Though they are now available in six U.S. cities, the offbeat, independent tours – they are not affiliated with the museums they visit – first began in 2013 at the Metropolitan Museum of Art in New York City. The goal? For founder Nick Gray to spend time with friends at cultural institutions.

The tours grew from a group of friends to a larger group of acquaintances, and then DailyCandy wrote about the weekly excursions and Gray began hiring tour guides to keep up with demand. Four years and more than 60 employees later, the touring service is now being seen as a way to engage a new generation of museum-goers.

“We’ve consulted for dozens of museums worldwide now, and they all say the same thing: they’re not converting millennials into members and donors who are more involved in the museum,” said Michael Alexis, the company’s marketing director.

  • Each museum hack tour begins with the group huddling together and putting their hands down on "muse" and their hands up on "eum," says Michael Alexis. (Courtesy of Museum Hack)

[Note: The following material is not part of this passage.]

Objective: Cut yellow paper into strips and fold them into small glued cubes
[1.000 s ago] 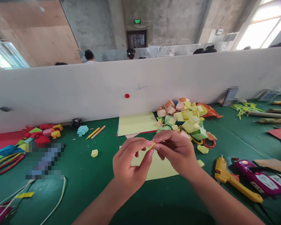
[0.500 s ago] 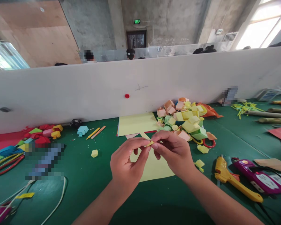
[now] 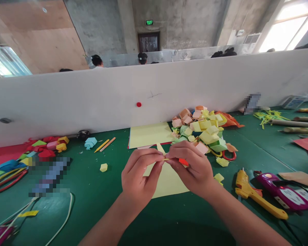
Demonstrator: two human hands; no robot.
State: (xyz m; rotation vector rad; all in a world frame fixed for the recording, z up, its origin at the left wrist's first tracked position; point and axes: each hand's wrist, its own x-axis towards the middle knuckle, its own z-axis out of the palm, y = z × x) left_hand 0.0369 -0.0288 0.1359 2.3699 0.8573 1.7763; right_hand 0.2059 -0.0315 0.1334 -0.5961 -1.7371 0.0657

    Each museum hack tour begins with the group huddling together and putting their hands down on "muse" and their hands up on "eum," says Michael Alexis. (Courtesy of Museum Hack)

  • Guests imitate a sculpture on a Museum Hack tour. (Courtesy of Museum Hack)

    Guests imitate a sculpture on a Museum Hack tour. (Courtesy of Museum Hack)

  • FitzGerald Associates Architects staff smile as they hear about a piece at the Art Institute while on a Museum Hack tour. (Courtesy of Museum Hack)

    FitzGerald Associates Architects staff smile as they hear about a piece at the Art Institute while on a Museum Hack tour. (Courtesy of Museum Hack)

Despite a record number of visitors to the Art Institute of Chicago in 2016, when some 1.79 million stepped through its doors, the most recent data available from the National Endowment for the Arts found that between 2002 and 2012, the number of annual visits to art museums and galleries across the country dropped from 190 million to 132 million. The only group registering an increase in attendance? Visitors ages 75 and up.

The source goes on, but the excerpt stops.